Closed townsk closed 3 years ago
Okay pyarrow issue resolved - now having issues with pandas. Specifically loading the module pandas._libs.interval. See error code below:
Hey. The pyarrow issue is a bit strange, because we are using nextflow with conda!
Here we define the conda environment for the filter_barcode
step: https://github.com/shendurelab/MPRAflow/blob/fd5ff26b04686196ac37ed849afbcfc01b303b3f/association.nf#L494
And here you can find pyarrow
in the in the environment: https://github.com/shendurelab/MPRAflow/blob/fd5ff26b04686196ac37ed849afbcfc01b303b3f/conf/mpraflow_py36.yml#L108
Maybe you nextflow run does not use conda, just your base eenvironment? This becomes very important for the count step because here we have script with python 2 and python 3.
When you run the scipt by yourselv you have to use also the environment:
conda env create -n mpraflow_p36 - f conf/mpraflow_py36.yml
conda activate mpraflow_p36
python src/nf_filter_barcodes.py
@townsk you addes some comments yesterday ( saw them in my mails) but they are not listed anymore. Just let me know if you need further help
@visze Thanks for checking in. I worked through the issues I posted so I removed them, but I am still having trouble. When I enter the script myself I don't get any errors but it runs for hours without completion -- do you have an estimated runtime for the filter barcode process?
The runtime of nf_filter_barcodes.py
script depends on the size of the input. But in theory it should be one of the quicker scripts. Definetifely under 1 hour.
But maybe you have some issues with plotting the violin plots. Can you comment out these lines: https://github.com/shendurelab/MPRAflow/blob/fd5ff26b04686196ac37ed849afbcfc01b303b3f/src/nf_filter_barcodes.py#L133 and https://github.com/shendurelab/MPRAflow/blob/fd5ff26b04686196ac37ed849afbcfc01b303b3f/src/nf_filter_barcodes.py#L142
Plotting the violin plots does seem to be the issue - once line 133 and 142 are commented out it runs and creates the filtered barcode pickle file.
thanks. good to know that it worked now.

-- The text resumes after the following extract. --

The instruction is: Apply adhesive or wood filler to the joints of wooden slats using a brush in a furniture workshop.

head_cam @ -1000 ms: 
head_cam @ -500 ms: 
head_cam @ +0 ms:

But strange that it fails creating the plots. I can imagine 3 possible issues:
But I can only debug this wehn you give me your input data.
I will close this because I cannot debug it without the data.
please reopen if necessary
Any suggestions for "ModuleNotFoundError: No module named 'pyarrow'?"
Prior to running the association script I installed pyarrow: conda install pyarrow -c conda-forge
Thanks!